A Corporation is buying an asset worth $18 million. The problem is to show that asset on the left-hand side of AB Corporation’s balance sheet. B Corporation’s tangible assets are worth only $10 million. This leaves $8 million. Under the purchase method, the accountant takes care of this by creating a new asset category called goodwill and assigning $8 million to it.[4] As long as the goodwill continues to be worth at least $8 million, it stays on the bal­ance sheet and the company’s earnings are unaffected.[5] However, the company is obliged each year to estimate the fair value of the goodwill. If the estimated value ever falls below $8 million, the goodwill is “impaired” and the amount shown on the balance sheet must be adjusted downward and the write-off deducted from that year’s earnings. Some companies have found that this can make a nasty dent in profits. For example, when the new accounting rules were introduced, AOL was obliged to write down the value of its assets by $54 billion.

4. Some Tax Considerations

An acquisition may be either taxable or tax-free. If payment is in the form of cash, the acquisi­tion is regarded as taxable. In this case the selling stockholders are treated as having sold their shares, and they must pay tax on any capital gains. If payment is largely in the form of shares, the acquisition is tax-free and the shareholders are viewed as exchanging their old shares for similar new ones; no capital gains or losses are recognized.

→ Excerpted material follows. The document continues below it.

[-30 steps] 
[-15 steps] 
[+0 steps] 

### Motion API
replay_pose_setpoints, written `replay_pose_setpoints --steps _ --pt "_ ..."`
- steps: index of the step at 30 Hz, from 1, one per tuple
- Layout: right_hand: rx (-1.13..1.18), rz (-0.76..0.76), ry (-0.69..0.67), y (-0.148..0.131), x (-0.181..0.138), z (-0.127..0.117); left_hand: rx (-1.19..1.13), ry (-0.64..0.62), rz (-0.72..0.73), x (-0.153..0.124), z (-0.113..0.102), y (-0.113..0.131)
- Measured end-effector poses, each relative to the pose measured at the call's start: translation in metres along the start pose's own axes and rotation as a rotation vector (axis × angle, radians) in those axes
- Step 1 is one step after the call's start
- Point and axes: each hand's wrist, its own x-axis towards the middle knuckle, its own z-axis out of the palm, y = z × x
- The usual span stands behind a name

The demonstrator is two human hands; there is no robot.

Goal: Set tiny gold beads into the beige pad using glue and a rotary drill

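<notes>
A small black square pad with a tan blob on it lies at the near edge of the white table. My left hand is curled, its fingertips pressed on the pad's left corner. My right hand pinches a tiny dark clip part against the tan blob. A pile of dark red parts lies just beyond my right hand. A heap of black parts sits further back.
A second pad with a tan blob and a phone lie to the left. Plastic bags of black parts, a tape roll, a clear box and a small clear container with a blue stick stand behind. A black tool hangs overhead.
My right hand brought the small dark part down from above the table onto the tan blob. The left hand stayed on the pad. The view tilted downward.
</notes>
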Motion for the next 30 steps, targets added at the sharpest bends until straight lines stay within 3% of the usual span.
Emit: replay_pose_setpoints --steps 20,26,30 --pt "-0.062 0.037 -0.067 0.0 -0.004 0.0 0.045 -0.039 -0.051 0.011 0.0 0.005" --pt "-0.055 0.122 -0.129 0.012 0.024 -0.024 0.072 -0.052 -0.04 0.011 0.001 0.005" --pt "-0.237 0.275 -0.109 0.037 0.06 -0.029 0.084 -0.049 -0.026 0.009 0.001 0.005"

The tax status of the acquisition also affects the taxes paid by the merged firm afterward. After a tax-free acquisition, the merged firm is taxed as if the two firms had always been together. In a taxable acquisition, the assets of the selling firm are revalued, the resulting write-up or write-down is treated as a taxable gain or loss, and tax depreciation is recalculated on the basis of the restated asset values.

A very simple example will illustrate these distinctions. In 2008, Captain B forms Sea- corp, which purchases a fishing boat for $300,000. Assume, for simplicity, that the boat is depreciated for tax purposes over 20 years on a straight-line basis (no salvage value). Thus, annual depreciation is $300,000/20 = $15,000, and in 2018, the boat has a net book value of $150,000. But Captain B finds that, owing to careful maintenance, inflation, and good times in the local fishing industry, the boat is really worth $280,000. In addition, Seacorp holds $50,000 of marketable securities.

Now suppose that Captain B sells the firm to Baycorp for $330,000. The possible tax con­sequences of the acquisition are shown in Table 31.4. In this case, Captain B may ask for a tax-free deal to defer capital gains tax. But Baycorp can afford to pay more in a taxable deal because depreciation tax shields are larger.

5. Cross-Border Mergers and Tax Inversion

In 2013, the U.S pharmaceutical company Actavis took over Warner-Chilcott of Ireland. As part of the deal, the company announced that it would reincorporate in Ireland, where the corporate tax rate is 12.5%-much lower than the combined U.S. federal and state corporate tax rate at that time. One year later, the company acquired Forest Labs, which, as a result, also changed its headquarters to Ireland.

Both deals were examples of tax inversion. Before 2018, the United States taxed profits of U.S. corporations even if the profits were earned overseas.[6] Other countries had a territorial system and taxed only profits that were earned domestically. Therefore, when a U.S. corporation relocated abroad because of a merger, it still needed to pay U.S. tax on its U.S. profits, but it no longer paid U.S. tax on profits earned elsewhere. Since the corporate tax rate in the United States was much higher than in most other developed countries, there was a strong incentive for U.S. companies to move their domicile abroad. One way to do this was to arrange to be acquired by a foreign company.

Starting in 2018, the United States switched over to a territorial tax system. As a result, tax is paid on income earned in the United States but not on overseas income. Therefore, the incentive to change the company’s domicile by merger has disappeared.